--- Prompt ---
Your answer is to be every line of the material that includes the string "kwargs".

━━━ Data ━━━

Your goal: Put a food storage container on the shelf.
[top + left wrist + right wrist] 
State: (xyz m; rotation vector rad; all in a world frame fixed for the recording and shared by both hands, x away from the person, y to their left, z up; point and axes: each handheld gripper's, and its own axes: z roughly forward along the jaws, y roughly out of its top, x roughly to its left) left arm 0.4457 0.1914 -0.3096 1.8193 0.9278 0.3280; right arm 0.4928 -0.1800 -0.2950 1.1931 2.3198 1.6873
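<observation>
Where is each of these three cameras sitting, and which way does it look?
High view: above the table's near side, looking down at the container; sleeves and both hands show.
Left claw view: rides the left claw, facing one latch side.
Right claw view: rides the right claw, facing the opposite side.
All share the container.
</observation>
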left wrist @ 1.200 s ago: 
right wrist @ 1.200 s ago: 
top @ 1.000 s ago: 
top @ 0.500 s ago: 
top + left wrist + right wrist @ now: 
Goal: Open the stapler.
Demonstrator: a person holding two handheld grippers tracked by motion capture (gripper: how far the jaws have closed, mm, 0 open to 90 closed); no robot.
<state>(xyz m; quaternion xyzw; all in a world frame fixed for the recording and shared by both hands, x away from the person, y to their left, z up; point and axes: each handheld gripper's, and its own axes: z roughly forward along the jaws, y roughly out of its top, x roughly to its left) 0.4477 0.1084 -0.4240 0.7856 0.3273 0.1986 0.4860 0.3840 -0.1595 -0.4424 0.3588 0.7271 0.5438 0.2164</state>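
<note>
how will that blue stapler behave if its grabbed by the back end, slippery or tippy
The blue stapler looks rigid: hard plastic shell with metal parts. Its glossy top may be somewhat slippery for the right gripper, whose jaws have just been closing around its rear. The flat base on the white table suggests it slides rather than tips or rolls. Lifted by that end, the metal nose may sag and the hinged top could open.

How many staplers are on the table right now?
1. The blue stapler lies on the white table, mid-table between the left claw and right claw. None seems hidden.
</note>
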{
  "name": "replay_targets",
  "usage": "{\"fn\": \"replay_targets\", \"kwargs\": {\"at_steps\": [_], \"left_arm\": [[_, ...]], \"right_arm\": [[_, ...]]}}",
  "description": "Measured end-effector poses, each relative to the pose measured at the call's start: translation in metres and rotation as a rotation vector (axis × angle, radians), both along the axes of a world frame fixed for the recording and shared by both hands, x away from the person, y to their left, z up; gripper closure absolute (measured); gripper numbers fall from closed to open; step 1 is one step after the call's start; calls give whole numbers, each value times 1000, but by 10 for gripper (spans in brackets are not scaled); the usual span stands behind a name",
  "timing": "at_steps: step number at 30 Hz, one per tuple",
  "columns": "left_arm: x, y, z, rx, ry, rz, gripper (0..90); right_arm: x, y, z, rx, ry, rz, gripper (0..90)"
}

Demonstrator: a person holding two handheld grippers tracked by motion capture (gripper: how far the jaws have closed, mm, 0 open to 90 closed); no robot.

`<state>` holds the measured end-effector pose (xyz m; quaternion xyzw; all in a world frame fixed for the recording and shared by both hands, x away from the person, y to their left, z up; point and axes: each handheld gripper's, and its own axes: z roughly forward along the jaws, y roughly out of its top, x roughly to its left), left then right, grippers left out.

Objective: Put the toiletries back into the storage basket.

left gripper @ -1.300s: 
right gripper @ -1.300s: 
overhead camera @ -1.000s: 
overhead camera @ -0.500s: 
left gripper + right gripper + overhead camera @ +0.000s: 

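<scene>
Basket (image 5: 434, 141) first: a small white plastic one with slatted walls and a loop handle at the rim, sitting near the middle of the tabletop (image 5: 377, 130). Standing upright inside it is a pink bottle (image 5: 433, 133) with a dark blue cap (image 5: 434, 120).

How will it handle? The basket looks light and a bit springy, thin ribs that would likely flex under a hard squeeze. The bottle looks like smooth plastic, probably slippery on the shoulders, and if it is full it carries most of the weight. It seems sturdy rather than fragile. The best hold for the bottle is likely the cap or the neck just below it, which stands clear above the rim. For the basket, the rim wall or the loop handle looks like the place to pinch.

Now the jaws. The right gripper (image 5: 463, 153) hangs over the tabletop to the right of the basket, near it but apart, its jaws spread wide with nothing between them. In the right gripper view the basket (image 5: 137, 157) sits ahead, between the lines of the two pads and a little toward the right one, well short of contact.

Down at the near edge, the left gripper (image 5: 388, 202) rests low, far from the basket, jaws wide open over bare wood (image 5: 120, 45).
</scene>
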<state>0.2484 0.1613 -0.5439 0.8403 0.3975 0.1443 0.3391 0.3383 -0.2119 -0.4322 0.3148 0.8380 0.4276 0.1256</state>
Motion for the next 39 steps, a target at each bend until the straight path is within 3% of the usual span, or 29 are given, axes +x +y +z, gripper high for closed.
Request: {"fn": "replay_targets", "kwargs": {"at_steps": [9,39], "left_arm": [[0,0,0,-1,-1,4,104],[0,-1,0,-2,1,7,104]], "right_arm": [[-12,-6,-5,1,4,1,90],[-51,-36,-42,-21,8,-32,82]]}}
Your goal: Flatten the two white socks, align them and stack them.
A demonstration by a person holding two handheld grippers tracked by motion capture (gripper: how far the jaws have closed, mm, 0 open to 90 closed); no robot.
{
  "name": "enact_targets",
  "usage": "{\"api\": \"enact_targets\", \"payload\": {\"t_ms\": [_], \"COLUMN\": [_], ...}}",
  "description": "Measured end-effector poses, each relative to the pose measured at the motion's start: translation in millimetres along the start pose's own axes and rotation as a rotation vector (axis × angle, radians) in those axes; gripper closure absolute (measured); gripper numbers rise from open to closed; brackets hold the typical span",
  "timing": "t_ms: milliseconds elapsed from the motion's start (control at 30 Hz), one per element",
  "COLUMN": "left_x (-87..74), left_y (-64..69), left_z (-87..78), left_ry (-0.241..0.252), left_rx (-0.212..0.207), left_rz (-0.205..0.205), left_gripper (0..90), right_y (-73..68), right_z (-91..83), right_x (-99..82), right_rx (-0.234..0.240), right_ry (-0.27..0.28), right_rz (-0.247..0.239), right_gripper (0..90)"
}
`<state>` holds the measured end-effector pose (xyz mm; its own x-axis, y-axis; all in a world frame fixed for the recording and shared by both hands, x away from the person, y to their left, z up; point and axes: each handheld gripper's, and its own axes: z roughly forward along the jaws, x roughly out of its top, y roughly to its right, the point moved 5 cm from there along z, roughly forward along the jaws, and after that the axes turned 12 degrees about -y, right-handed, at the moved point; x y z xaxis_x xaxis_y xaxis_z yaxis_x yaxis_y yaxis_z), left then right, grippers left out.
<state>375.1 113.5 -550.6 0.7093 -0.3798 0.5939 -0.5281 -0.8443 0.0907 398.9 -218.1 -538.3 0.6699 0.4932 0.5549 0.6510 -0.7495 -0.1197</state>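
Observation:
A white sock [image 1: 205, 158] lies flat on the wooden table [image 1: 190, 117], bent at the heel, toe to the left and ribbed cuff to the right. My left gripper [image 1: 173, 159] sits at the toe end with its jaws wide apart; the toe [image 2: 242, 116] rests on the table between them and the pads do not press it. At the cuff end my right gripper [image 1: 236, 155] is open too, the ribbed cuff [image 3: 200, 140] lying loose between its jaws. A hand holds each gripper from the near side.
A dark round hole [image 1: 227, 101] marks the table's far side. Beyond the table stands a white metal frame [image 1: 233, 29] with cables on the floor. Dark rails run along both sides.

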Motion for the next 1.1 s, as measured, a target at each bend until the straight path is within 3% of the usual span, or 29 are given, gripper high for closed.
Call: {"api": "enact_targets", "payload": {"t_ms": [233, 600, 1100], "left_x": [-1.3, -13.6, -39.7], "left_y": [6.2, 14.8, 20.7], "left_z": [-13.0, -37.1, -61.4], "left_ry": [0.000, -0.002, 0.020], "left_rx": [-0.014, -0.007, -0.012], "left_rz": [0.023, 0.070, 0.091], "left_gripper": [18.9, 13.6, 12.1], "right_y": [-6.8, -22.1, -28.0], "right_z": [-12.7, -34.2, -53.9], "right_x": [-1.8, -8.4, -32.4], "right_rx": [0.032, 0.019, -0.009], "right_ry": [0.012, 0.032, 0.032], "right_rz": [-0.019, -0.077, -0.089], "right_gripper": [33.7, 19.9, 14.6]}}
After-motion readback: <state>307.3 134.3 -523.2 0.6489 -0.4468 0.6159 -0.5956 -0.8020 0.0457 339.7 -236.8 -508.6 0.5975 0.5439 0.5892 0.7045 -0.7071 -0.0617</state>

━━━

--- Exercise solution ---
  "usage": "{\"fn\": \"replay_targets\", \"kwargs\": {\"at_steps\": [_], \"left_arm\": [[_, ...]], \"right_arm\": [[_, ...]]}}",
Request: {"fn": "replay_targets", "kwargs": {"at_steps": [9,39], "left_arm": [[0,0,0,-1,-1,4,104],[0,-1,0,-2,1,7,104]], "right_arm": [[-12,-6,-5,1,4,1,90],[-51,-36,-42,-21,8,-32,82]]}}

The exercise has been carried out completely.